::: Records provided :::
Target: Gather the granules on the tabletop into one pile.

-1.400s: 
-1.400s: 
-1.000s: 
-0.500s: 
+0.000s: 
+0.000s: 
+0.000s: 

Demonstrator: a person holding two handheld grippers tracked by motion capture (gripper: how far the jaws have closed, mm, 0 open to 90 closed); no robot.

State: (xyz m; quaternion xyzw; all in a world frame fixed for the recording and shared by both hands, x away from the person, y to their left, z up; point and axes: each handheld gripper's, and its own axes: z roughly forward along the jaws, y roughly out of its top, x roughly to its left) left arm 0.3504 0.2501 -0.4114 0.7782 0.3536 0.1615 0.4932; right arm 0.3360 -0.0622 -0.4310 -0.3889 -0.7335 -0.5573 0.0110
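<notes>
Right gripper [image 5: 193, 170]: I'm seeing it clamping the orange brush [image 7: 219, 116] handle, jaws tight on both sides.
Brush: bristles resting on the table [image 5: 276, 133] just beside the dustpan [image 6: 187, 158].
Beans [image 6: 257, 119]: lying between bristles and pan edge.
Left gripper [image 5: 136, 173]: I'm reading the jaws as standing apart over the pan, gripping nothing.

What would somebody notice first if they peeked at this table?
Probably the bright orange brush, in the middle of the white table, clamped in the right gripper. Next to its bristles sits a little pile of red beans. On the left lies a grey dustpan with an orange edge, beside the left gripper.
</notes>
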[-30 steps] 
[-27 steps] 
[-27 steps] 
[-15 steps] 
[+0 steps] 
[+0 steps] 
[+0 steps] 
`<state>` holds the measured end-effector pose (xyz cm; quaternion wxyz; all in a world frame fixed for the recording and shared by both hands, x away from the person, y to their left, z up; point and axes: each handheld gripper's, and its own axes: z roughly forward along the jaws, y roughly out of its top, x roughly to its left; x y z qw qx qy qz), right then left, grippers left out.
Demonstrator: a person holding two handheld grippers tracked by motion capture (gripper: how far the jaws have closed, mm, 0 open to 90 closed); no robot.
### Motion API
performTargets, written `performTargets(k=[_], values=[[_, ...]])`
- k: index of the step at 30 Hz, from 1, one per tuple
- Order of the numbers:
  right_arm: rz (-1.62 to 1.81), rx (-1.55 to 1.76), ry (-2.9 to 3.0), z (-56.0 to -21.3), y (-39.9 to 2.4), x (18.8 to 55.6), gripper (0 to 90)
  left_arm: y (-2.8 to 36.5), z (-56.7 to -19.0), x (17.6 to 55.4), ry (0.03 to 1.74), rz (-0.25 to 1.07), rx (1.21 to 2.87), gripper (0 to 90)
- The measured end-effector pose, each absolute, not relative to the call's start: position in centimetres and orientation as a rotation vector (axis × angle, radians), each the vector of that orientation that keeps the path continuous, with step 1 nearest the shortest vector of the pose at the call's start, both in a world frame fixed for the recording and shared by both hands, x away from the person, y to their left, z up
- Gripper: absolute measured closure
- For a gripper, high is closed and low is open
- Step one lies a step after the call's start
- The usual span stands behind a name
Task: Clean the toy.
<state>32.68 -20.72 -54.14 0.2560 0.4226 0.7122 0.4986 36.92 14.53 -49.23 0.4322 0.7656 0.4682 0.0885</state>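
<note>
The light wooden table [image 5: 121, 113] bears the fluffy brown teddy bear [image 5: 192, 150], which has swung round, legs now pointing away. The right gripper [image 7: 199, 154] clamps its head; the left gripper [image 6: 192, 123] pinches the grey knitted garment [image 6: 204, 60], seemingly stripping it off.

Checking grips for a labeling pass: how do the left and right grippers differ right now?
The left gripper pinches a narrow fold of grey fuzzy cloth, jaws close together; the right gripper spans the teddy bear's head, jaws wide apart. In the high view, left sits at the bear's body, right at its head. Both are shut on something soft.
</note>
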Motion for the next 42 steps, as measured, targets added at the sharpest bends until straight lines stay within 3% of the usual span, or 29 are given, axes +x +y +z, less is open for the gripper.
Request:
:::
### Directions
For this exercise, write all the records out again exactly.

### Exercise solution
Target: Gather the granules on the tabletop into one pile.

-1.400s: 
-1.400s: 
-1.000s: 
-0.500s: 
+0.000s: 
+0.000s: 
+0.000s: 

Demonstrator: a person holding two handheld grippers tracked by motion capture (gripper: how far the jaws have closed, mm, 0 open to 90 closed); no robot.

State: (xyz m; quaternion xyzw; all in a world frame fixed for the recording and shared by both hands, x away from the person, y to their left, z up; point and axes: each handheld gripper's, and its own axes: z roughly forward along the jaws, y roughly out of its top, x roughly to its left) left arm 0.3504 0.2501 -0.4114 0.7782 0.3536 0.1615 0.4932; right arm 0.3360 -0.0622 -0.4310 -0.3889 -0.7335 -0.5573 0.0110
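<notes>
Right gripper [image 5: 193, 170]: I'm seeing it clamping the orange brush [image 7: 219, 116] handle, jaws tight on both sides.
Brush: bristles resting on the table [image 5: 276, 133] just beside the dustpan [image 6: 187, 158].
Beans [image 6: 257, 119]: lying between bristles and pan edge.
Left gripper [image 5: 136, 173]: I'm reading the jaws as standing apart over the pan, gripping nothing.

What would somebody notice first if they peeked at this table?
Probably the bright orange brush, in the middle of the white table, clamped in the right gripper. Next to its bristles sits a little pile of red beans. On the left lies a grey dustpan with an orange edge, beside the left gripper.
</notes>
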[-30 steps] 
[-27 steps] 
[-27 steps] 
[-15 steps] 
[+0 steps] 
[+0 steps] 
[+0 steps] 
`<state>` holds the measured end-effector pose (xyz cm; quaternion wxyz; all in a world frame fixed for the recording and shared by both hands, x away from the person, y to their left, z up; point and axes: each handheld gripper's, and its own axes: z roughly forward along the jaws, y roughly out of its top, x roughly to its left; x y z qw qx qy qz), right then left, grippers left out.
Demonstrator: a person holding two handheld grippers tracked by motion capture (gripper: how far the jaws have closed, mm, 0 open to 90 closed); no robot.
### Motion API
performTargets, written `performTargets(k=[_], values=[[_, ...]])`
- k: index of the step at 30 Hz, from 1, one per tuple
- Order of the numbers:
  right_arm: rz (-1.62 to 1.81), rx (-1.55 to 1.76), ry (-2.9 to 3.0), z (-56.0 to -21.3), y (-39.9 to 2.4), x (18.8 to 55.6), gripper (0 to 90)
  left_arm: y (-2.8 to 36.5), z (-56.7 to -19.0), x (17.6 to 55.4), ry (0.03 to 1.74), rz (-0.25 to 1.07), rx (1.21 to 2.87), gripper (0 to 90)
- The measured end-effector pose, each absolute, not relative to the call's start: position in centimetres and orientation as a rotation vector (axis × angle, radians), each the vector of that orientation that keeps the path continuous, with step 1 nearest the shortest vector of the pose at the call's start, both in a world frame fixed for the recording and shared by both hands, x away from the person, y to their left, z up
- Gripper: absolute measured closure
- For a gripper, high is closed and low is open
- Step one lies a step after the call's start
- The usual span stands behind a name
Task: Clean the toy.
<state>32.68 -20.72 -54.14 0.2560 0.4226 0.7122 0.4986 36.92 14.53 -49.23 0.4322 0.7656 0.4682 0.0885</state>
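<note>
The light wooden table [image 5: 121, 113] bears the fluffy brown teddy bear [image 5: 192, 150], which has swung round, legs now pointing away. The right gripper [image 7: 199, 154] clamps its head; the left gripper [image 6: 192, 123] pinches the grey knitted garment [image 6: 204, 60], seemingly stripping it off.

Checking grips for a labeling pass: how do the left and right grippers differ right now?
The left gripper pinches a narrow fold of grey fuzzy cloth, jaws close together; the right gripper spans the teddy bear's head, jaws wide apart. In the high view, left sits at the bear's body, right at its head. Both are shut on something soft.
</note>
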Motion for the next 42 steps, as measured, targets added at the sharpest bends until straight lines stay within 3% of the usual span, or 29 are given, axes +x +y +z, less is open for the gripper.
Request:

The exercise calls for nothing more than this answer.